In re Grinker

Judgment of the Supreme Court, New York County (Irving Kirschenbaum, J.), entered on or about November 23, 1988, which appointed a conservator for the property of respondent, unanimously modified, on the law, to the extent of conditioning the power of the conservator to transfer respondent to a nursing home, when medically indicated, upon court approval, and otherwise affirmed, without costs.

Upon the testimony of respondent’s caseworker, the examining psychiatrist, the guardian ad litem, respondent’s ex-husband, her two children, and respondent herself, it was deter*254mined that a conservator should be appointed because she "suffered substantial impairment of her ability to care for her property and has become incapable of managing her affairs”.

While respondent disagrees, the record amply demonstrates that she needs help in managing her property. Indeed, respondent is unable to cope with her financial peril by taking advantage of the potential value of her artwork. The IAS court appropriately appointed the community guardian agency as conservator (see, e.g., Matter of Salz, 80 AD2d 769).

Section 77.19 of the Mental Hygiene Law authorizes a court to approve a plan for a conservatee’s well-being and states that the provision of social and protective services may be included in such a plan.

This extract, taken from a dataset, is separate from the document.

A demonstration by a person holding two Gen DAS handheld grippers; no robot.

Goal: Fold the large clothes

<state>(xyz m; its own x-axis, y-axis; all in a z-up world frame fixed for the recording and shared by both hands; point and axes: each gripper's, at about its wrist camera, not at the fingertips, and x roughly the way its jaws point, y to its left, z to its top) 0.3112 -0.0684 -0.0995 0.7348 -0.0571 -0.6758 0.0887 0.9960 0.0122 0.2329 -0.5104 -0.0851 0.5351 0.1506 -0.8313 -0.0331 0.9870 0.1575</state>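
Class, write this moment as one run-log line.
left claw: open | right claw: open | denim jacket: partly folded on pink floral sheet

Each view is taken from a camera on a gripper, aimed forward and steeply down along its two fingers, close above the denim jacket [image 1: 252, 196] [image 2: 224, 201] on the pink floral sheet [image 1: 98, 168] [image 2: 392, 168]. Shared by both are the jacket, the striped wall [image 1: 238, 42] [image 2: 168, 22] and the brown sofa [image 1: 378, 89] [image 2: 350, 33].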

However, the order in this case delegated to the conservator the authority to make a nursing home placement at any time in the future without requiring court approval. Accordingly, the order is modified to the extent of authorizing placement in a nursing home based on evidence presented to the court demonstrating such a need (see, e.g., Matter of Detzel, 134 AD2d 205). Concur—Murphy, P. J., Asch, Kassal and Rubin, JJ.